What breaks: If both systems disagree, designers won't know what to trust. That destroys adoption.

Why it's hard: Two different signals need clear labels.

Mitigation: Label outputs clearly: - Measured checks (rules) = "Hard Findings" - Vision checks = "Review Prompts / Potential Risks"

Require manual confirmation for vision items.

Test method: Run both on the same part set and ensure the UI/report always separates "Hard Findings" vs "DFM Assistant Notes." No mixing.


Problem 9: Batch Processing and Speed

What breaks: Designers will not wait minutes per part, especially when iterating. NX operations can be heavy.

Why it's hard: Drawing generation + screenshots + checks is compute-intensive.

Mitigation: Cache everything by revision, allow "fast mode" (skip vision, skip heavy checks), and run generation/checks as a background job while the engineer keeps working.

Test method: Time 10 parts end-to-end. Set targets: generate+check within acceptable time for your workflow (e.g., <1–2 min/part initially).
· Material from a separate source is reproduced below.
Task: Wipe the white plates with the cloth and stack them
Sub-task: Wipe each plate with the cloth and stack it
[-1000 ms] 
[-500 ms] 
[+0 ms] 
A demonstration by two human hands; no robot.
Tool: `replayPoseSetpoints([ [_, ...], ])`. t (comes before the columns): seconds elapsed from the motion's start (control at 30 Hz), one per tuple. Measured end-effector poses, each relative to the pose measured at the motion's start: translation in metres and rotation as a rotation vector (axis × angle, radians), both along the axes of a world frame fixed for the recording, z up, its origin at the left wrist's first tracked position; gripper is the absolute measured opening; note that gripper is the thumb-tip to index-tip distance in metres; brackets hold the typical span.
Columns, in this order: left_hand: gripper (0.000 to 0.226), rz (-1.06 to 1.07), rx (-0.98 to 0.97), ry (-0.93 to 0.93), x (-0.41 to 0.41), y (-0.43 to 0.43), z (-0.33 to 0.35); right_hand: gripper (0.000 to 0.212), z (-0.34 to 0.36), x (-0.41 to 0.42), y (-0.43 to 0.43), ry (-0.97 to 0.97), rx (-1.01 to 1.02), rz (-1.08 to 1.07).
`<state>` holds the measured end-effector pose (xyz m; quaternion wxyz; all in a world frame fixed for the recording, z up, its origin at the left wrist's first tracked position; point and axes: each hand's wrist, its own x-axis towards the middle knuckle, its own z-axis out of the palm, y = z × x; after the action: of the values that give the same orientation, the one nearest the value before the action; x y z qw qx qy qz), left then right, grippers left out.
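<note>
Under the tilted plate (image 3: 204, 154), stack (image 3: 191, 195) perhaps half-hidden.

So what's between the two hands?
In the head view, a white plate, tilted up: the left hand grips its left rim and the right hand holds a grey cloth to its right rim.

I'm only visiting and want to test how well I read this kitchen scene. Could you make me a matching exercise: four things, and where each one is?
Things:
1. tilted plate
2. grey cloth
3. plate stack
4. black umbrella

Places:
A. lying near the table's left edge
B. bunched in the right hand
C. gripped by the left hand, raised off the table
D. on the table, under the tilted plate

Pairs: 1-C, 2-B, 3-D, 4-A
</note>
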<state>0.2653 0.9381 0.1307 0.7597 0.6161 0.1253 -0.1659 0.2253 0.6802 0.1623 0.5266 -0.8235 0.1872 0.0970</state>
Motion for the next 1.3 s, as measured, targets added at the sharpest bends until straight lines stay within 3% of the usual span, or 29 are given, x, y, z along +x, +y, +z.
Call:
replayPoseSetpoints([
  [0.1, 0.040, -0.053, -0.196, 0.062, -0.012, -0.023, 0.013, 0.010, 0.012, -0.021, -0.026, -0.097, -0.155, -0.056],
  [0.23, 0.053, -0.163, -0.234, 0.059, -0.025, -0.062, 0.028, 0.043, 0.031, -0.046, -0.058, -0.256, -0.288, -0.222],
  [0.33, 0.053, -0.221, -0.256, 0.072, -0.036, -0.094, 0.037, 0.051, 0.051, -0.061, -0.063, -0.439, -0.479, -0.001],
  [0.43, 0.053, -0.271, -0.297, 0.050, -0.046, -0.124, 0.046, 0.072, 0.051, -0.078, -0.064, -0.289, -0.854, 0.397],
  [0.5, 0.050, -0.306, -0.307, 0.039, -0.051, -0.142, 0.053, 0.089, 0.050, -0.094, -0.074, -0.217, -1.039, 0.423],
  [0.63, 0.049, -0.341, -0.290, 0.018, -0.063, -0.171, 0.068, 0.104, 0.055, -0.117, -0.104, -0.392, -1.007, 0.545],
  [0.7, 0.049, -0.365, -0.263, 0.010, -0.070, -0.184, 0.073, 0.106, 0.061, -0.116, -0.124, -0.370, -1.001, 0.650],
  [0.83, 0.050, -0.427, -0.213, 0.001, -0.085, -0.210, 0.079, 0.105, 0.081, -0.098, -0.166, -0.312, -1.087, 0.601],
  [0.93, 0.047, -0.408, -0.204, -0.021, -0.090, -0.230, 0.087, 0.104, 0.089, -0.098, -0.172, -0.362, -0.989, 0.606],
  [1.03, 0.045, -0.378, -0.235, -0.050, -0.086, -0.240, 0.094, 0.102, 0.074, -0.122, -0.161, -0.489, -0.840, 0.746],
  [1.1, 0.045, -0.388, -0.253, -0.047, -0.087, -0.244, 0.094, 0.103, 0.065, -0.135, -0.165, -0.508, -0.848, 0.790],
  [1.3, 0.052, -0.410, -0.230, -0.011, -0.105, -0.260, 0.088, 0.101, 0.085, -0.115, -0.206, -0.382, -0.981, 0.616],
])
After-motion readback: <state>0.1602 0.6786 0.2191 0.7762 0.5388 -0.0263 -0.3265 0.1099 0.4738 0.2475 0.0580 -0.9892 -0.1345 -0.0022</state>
Track worst cases.


Problem 10: Trust and Responsibility: Who "Owns" the Generated Drawing Quality?

What breaks: If RapidDraft triggers NX drawing creation, people may assume it's "approved." That's risky culturally.

Why it's hard: Clear accountability is a human/org problem, not a tech problem.

Mitigation: Make it explicit: "Generated draft drawing — requires checker sign-off." Embed a checklist and sign-off line in the report.

Test method: Ensure every generated drawing/report includes a clear status watermark and a required sign-off step before it can be marked "ready."


Summary: Testing Strategy

For each problem, follow this pattern:

  1. Implement mitigation → build the safeguard
  2. Run the test method → prove it works on controlled data
  3. Iterate on edge cases → test the boundaries
  4. Document results → what passed, what failed, what's next

This approach, borrowed from mechanical engineering testing, ensures that hard problems are solved systematically, not by luck or hope.